• **What to do**: An exact copy of every entry is required, minus the pictures.
==== Raw data ====
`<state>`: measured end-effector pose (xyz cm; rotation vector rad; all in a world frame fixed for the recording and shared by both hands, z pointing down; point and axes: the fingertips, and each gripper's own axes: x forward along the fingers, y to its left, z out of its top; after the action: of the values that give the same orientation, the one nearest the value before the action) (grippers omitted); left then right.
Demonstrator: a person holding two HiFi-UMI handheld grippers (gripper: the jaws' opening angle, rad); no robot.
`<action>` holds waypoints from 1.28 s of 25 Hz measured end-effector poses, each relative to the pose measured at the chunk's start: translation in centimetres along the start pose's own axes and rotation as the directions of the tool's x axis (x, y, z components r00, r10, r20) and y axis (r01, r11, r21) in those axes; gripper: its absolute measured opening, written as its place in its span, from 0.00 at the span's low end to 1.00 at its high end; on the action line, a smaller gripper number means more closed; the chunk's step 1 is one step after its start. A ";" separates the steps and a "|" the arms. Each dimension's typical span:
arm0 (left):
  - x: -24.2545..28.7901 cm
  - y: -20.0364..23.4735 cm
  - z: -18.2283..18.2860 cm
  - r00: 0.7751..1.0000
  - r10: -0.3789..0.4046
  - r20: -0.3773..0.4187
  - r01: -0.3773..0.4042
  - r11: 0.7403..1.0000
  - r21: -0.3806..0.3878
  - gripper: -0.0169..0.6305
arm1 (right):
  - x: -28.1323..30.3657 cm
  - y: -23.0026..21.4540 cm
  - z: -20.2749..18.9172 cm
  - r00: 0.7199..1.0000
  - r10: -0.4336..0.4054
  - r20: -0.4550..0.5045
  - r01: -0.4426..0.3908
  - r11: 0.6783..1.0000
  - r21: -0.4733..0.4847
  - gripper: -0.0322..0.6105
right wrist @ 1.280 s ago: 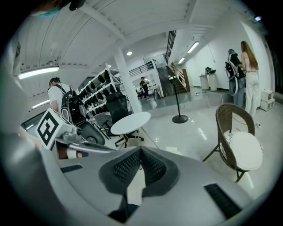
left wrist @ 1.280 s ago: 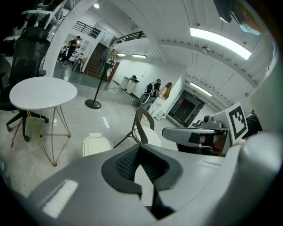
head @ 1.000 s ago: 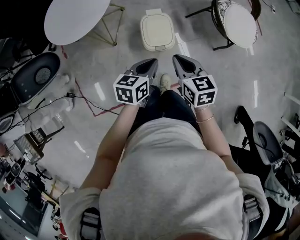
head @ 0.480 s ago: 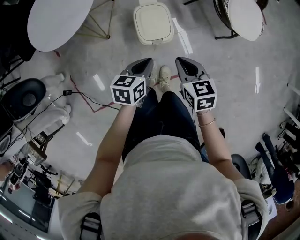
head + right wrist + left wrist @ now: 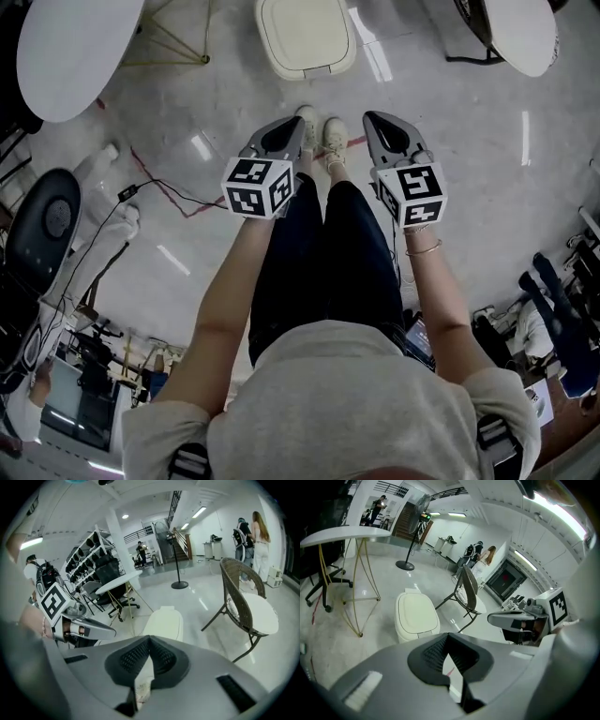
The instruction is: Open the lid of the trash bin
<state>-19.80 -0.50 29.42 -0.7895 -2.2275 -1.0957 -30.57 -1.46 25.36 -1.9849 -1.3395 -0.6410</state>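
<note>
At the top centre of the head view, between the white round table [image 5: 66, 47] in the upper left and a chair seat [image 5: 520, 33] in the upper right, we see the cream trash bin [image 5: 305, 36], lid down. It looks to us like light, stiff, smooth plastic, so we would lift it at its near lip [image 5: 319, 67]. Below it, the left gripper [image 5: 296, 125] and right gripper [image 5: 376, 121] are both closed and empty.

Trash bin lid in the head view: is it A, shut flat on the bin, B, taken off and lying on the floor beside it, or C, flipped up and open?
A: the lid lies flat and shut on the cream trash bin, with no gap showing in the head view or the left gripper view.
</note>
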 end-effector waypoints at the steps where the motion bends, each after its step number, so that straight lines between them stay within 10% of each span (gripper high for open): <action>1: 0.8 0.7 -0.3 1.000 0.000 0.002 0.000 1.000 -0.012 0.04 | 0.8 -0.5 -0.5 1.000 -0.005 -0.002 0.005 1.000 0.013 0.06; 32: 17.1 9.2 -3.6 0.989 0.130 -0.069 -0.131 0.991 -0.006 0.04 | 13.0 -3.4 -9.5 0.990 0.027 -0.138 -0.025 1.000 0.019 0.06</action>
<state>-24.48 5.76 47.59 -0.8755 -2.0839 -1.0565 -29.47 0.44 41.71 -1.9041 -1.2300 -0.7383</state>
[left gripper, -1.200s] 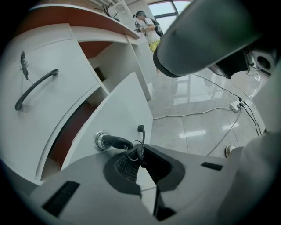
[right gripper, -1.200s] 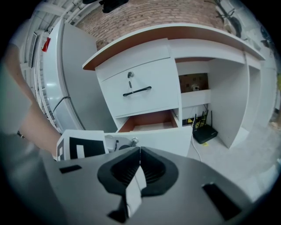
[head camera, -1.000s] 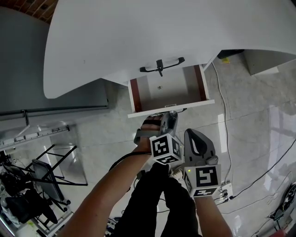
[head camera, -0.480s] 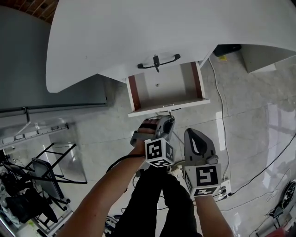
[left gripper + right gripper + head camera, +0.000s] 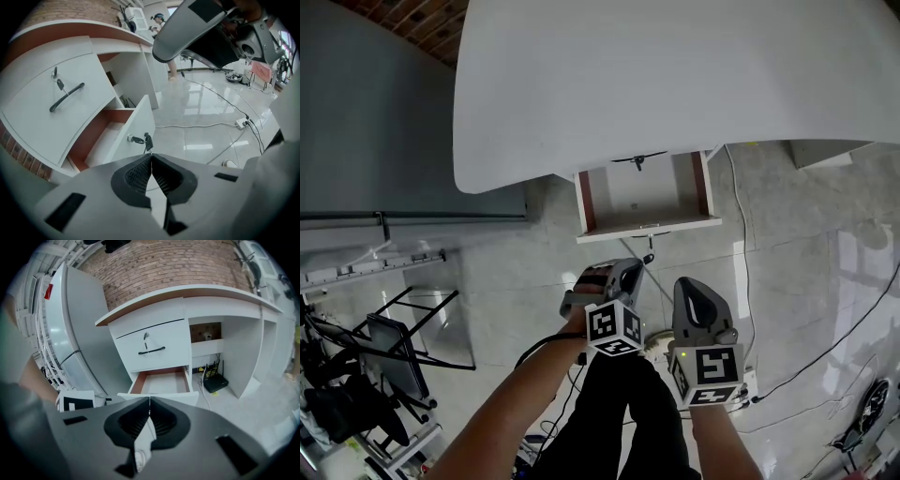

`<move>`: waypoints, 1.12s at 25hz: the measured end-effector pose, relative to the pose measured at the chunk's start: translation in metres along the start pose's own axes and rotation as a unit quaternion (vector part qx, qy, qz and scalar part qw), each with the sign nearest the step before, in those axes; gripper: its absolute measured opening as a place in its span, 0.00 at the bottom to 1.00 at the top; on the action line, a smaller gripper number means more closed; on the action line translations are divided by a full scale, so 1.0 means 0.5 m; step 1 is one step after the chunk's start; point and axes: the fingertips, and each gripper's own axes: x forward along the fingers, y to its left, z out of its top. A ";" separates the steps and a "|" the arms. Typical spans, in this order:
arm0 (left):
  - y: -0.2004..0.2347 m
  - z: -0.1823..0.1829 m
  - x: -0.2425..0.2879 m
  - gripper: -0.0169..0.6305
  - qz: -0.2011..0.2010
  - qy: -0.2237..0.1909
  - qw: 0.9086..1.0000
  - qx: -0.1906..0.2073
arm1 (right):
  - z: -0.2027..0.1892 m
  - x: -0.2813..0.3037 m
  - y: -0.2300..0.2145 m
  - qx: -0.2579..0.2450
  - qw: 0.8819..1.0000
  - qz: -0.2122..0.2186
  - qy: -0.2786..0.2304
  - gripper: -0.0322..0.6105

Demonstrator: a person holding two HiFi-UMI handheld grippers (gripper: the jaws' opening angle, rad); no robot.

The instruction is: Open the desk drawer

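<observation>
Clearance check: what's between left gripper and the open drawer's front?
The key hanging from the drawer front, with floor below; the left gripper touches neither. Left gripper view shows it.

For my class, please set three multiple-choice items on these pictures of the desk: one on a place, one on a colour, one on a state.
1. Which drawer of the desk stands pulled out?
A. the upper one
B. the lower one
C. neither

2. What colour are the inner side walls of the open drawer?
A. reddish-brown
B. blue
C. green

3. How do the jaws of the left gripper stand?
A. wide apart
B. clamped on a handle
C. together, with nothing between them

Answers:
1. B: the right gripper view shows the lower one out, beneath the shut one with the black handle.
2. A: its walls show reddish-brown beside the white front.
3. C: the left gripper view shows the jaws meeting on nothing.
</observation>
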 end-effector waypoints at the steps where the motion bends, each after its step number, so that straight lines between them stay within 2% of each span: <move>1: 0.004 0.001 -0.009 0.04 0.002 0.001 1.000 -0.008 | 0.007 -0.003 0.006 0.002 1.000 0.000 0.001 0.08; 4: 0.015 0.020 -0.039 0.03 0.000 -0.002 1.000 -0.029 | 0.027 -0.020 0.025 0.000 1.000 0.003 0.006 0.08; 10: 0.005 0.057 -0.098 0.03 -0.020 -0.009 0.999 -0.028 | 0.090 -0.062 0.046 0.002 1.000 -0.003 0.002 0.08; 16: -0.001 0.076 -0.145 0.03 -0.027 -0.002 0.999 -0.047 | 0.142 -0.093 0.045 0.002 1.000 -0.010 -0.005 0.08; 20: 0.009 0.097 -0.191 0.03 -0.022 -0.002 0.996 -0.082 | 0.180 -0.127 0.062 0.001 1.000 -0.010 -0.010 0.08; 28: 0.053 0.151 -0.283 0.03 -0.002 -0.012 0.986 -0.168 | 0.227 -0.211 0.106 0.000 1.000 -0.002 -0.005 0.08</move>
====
• **The answer**:
`<state>`: measured end-effector pose (xyz cm; rotation vector rad; all in a world frame fixed for the recording and shared by both hands, z pointing down; point and axes: the fingertips, and each gripper's own axes: x forward along the fingers, y to its left, z out of its top; after the action: of the values that give the same orientation, the one nearest the value before the action) (grippers omitted); left then right.
Demonstrator: a person holding two HiFi-UMI handheld grippers (gripper: the jaws' opening angle, rad); no robot.
`<action>` holds waypoints from 1.28 s of 25 Hz measured end-effector poses, each relative to the pose measured at the chunk's start: translation in centimetres along the start pose's own axes and rotation as the directions of the tool's x axis (x, y, z components r00, r10, r20) and y axis (r01, r11, r21) in those axes; gripper: its absolute measured opening, written as its place in its span, from 0.00 at the span's low end to 1.00 at its high end; on the action line, a smaller gripper number means more closed; the chunk's step 1 is one step after its start. A ";" separates the steps and a "|" the arms. Each dimension's typical span:
arm0 (left):
  - x: -24.2545..28.7901 cm
  - y: -20.0364..23.4735 cm
  - z: -18.2283..18.2860 cm
  - r00: 0.7751..1.0000
  - r10: -0.3789..0.4046
  - r20: -0.3773..0.4187
  - r01: -0.3773..0.4042
  - r11: 0.7403..1.0000
  - r21: -0.3806..0.3878
  - gripper: -0.0169..0.6305
arm1 (right):
  - x: -28.1323..30.3657 cm
  - y: -23.0026..21.4540 cm
  - z: -20.2749..18.9172 cm
  - r00: 0.7199..1.0000
  - r10: -0.4336..0.4054
  - r20: -0.4550..0.5045
  - r01: -0.4426..0.3908
  - r11: 0.6783..1.0000
  - r21: -0.4733..0.4847
  - gripper: -0.0322..0.6105
right wrist @ 1.280 s ago: 
left wrist @ 1.280 s ago: 
head @ 1.000 s ago: 
head @ 0.480 s ago: 
head + right wrist + left wrist @ now: 
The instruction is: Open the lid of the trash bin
<state>-19.80 -0.50 29.42 -0.7895 -2.2275 -1.0957 -30.57 -1.46 25.36 -1.9849 -1.3395 -0.6410</state>
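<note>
At the top centre of the head view, between the white round table [image 5: 66, 47] in the upper left and a chair seat [image 5: 520, 33] in the upper right, we see the cream trash bin [image 5: 305, 36], lid down. It looks to us like light, stiff, smooth plastic, so we would lift it at its near lip [image 5: 319, 67]. Below it, the left gripper [image 5: 296, 125] and right gripper [image 5: 376, 121] are both closed and empty.

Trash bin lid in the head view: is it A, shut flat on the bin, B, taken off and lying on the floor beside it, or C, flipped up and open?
A: the lid lies flat and shut on the cream trash bin, with no gap showing in the head view or the left gripper view.
</note>
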 end-effector waypoints at the steps where the motion bends, each after its step number, so that straight lines between them stay within 10% of each span (gripper high for open): <action>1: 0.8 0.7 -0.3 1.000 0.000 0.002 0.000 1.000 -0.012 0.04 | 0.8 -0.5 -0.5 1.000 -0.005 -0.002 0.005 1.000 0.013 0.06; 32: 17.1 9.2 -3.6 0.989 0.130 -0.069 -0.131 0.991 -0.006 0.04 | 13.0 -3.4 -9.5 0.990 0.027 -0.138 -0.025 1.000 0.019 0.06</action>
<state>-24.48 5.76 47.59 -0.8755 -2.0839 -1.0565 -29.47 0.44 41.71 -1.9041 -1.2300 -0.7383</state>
[left gripper, -1.200s] 
[right gripper, -1.200s] 
[head camera, -1.000s] 
[head camera, -0.480s] 
[left gripper + right gripper + head camera, +0.000s] 

`<move>`: waypoints, 1.12s at 25hz: the measured end-effector pose, relative to the pose measured at the chunk's start: translation in metres along the start pose's own axes and rotation as a unit quaternion (vector part qx, qy, qz and scalar part qw), each with the sign nearest the step before, in those axes; gripper: its absolute measured opening as a place in its span, 0.00 at the bottom to 1.00 at the top; on the action line, a smaller gripper number means more closed; on the action line translations are divided by a full scale, so 1.0 means 0.5 m; step 1 is one step after the chunk's start; point and axes: the fingertips, and each gripper's own axes: x forward along the fingers, y to its left, z out of its top. A ";" separates the steps and a "|" the arms. Typical spans, in this order:
arm0 (left):
  - y: -0.2004..0.2347 m
  - z: -0.1823..0.1829 m
  - x: -0.2425..0.2879 m
  - gripper: -0.0169..0.6305
  - qz: -0.2011..0.2010
  - qy: -0.2237..0.1909
  - qw: 0.9086..1.0000
  - qx: -0.1906..0.2073
arm1 (right):
  - z: -0.2027..0.1892 m
  - x: -0.2813..0.3037 m
  - y: -0.2300..0.2145 m
  - qx: -0.2579..0.2450
  - qw: 0.8819..1.0000
  - qz: -0.2122..0.2186
  - qy: -0.2786..0.2304
  - gripper: -0.0322..0.6105

Demonstrator: a person holding two HiFi-UMI handheld grippers (gripper: the jaws' opening angle, rad); no robot.

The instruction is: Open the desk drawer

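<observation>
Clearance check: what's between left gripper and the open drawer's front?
The key hanging from the drawer front, with floor below; the left gripper touches neither. Left gripper view shows it.

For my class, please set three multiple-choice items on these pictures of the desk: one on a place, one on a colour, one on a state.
1. Which drawer of the desk stands pulled out?
A. the upper one
B. the lower one
C. neither

2. What colour are the inner side walls of the open drawer?
A. reddish-brown
B. blue
C. green

3. How do the jaws of the left gripper stand?
A. wide apart
B. clamped on a handle
C. together, with nothing between them

Answers:
1. B: the right gripper view shows the lower one out, beneath the shut one with the black handle.
2. A: its walls show reddish-brown beside the white front.
3. C: the left gripper view shows the jaws meeting on nothing.
</observation>
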 end-effector waypoints at the steps where the motion bends, each after its step number, so that straight lines between them stay within 2% of each span: <move>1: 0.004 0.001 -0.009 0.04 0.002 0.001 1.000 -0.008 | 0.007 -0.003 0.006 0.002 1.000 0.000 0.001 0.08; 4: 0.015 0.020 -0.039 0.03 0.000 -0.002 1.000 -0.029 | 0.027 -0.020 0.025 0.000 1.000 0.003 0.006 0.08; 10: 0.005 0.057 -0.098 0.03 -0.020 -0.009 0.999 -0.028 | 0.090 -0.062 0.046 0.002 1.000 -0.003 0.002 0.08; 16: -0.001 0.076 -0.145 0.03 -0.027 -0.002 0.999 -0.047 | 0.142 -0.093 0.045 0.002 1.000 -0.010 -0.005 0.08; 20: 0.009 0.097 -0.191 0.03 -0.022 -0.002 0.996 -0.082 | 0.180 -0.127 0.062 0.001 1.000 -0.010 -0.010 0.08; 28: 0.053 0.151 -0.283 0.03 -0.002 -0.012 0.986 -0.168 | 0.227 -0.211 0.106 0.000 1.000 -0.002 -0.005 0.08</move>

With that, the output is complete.